***** DATA SHOWN

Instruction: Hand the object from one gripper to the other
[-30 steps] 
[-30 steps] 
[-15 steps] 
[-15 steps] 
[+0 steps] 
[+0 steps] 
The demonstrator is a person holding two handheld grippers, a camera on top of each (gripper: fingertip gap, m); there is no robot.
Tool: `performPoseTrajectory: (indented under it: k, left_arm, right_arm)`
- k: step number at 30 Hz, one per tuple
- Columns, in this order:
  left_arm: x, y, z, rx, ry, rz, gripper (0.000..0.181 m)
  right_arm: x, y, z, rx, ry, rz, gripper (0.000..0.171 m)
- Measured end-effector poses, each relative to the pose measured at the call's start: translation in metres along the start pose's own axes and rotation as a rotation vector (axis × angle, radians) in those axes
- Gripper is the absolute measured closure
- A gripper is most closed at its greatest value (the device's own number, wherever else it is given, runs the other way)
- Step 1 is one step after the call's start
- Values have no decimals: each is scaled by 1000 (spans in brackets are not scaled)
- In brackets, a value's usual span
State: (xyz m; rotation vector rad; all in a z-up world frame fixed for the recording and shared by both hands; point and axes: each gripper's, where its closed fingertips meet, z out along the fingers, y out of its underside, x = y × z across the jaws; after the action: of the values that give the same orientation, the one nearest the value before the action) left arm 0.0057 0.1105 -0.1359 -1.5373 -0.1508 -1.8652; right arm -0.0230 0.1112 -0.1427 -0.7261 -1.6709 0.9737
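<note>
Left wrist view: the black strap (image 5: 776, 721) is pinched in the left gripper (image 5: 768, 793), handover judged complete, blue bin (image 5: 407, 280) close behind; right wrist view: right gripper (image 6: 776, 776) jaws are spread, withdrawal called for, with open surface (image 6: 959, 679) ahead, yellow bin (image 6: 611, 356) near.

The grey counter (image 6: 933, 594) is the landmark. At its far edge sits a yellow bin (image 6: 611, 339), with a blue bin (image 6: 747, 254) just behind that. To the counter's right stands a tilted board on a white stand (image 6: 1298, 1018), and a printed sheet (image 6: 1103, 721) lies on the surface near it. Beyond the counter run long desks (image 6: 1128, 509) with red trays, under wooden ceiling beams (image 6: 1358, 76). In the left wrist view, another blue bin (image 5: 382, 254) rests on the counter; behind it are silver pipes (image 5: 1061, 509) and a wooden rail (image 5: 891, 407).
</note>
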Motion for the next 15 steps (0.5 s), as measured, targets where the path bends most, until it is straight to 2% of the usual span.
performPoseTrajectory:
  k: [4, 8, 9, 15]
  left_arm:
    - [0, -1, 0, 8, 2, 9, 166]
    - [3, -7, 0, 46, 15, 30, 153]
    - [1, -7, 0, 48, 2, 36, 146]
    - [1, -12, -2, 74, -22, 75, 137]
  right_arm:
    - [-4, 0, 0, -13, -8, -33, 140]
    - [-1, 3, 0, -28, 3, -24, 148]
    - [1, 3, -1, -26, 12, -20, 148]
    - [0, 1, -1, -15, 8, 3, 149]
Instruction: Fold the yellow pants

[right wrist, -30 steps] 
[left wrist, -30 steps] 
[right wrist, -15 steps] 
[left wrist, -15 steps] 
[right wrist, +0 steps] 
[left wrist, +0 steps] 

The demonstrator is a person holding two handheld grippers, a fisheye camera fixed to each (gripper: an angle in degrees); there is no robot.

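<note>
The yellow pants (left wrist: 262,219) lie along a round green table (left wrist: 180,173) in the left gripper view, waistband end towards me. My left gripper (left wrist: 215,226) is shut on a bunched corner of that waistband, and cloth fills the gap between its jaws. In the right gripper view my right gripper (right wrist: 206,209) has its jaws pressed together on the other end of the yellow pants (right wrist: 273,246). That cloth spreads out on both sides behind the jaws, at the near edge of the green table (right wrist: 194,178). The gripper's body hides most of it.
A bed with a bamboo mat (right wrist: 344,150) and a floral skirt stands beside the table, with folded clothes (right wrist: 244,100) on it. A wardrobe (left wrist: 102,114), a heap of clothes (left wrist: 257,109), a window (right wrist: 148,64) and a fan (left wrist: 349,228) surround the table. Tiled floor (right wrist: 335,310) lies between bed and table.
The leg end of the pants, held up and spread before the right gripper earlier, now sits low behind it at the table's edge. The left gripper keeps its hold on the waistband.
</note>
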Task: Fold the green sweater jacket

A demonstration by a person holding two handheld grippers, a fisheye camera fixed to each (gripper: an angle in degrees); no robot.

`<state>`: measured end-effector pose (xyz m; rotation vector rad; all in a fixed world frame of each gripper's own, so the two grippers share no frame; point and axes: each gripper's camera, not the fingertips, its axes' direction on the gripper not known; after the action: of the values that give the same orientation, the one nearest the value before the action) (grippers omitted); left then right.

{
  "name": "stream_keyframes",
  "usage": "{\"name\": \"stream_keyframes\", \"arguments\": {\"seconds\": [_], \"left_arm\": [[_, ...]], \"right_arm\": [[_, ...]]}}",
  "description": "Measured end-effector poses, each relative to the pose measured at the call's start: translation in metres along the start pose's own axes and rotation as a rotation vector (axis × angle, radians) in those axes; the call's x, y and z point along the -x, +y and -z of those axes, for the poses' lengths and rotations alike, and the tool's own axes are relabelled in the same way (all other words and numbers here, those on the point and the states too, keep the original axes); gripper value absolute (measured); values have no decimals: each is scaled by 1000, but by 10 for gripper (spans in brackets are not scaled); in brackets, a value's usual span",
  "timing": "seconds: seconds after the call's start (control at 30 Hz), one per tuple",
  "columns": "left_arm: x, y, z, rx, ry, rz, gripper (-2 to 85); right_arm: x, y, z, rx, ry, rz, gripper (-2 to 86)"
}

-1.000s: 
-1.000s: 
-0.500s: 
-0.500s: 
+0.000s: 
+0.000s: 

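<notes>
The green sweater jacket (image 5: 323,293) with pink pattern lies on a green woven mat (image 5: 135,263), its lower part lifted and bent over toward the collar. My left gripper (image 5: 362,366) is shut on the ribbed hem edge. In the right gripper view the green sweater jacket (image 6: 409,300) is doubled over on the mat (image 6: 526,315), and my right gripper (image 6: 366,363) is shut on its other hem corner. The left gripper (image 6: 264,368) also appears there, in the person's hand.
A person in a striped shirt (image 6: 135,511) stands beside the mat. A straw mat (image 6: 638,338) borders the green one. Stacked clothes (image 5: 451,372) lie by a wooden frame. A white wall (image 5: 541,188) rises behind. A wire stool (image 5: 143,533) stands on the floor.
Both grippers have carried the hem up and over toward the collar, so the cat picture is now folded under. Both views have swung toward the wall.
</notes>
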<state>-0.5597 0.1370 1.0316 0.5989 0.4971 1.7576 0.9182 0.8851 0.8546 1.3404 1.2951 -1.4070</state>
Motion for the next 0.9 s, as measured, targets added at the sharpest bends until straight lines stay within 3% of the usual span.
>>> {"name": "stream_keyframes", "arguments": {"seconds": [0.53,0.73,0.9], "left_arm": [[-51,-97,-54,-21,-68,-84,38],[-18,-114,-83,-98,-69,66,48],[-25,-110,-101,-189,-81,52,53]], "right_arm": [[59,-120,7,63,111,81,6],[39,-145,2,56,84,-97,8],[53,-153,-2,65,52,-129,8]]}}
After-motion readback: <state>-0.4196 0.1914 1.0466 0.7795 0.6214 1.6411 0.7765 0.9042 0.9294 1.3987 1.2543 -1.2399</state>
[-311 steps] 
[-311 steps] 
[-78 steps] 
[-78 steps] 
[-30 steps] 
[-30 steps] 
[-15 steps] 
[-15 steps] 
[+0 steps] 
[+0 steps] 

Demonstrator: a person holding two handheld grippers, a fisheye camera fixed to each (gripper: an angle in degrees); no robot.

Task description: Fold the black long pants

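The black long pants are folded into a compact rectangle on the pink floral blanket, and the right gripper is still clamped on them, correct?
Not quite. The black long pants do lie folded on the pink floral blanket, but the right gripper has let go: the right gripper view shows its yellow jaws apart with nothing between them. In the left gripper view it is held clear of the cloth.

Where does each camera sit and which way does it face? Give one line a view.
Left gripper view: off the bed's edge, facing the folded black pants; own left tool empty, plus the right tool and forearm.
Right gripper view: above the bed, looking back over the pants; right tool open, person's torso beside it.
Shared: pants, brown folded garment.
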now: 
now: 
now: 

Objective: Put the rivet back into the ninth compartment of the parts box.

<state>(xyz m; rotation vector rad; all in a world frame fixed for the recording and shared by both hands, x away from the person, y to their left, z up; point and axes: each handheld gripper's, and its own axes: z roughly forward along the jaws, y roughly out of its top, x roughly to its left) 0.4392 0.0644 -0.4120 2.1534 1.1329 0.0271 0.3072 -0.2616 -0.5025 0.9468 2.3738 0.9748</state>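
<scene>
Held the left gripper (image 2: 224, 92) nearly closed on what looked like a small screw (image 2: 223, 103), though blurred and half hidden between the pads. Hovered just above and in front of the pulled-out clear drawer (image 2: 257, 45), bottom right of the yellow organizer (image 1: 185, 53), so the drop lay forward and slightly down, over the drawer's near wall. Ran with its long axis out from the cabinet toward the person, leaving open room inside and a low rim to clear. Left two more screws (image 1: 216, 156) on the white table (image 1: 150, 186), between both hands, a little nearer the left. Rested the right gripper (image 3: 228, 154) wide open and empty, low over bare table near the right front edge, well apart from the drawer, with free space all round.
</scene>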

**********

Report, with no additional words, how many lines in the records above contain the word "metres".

2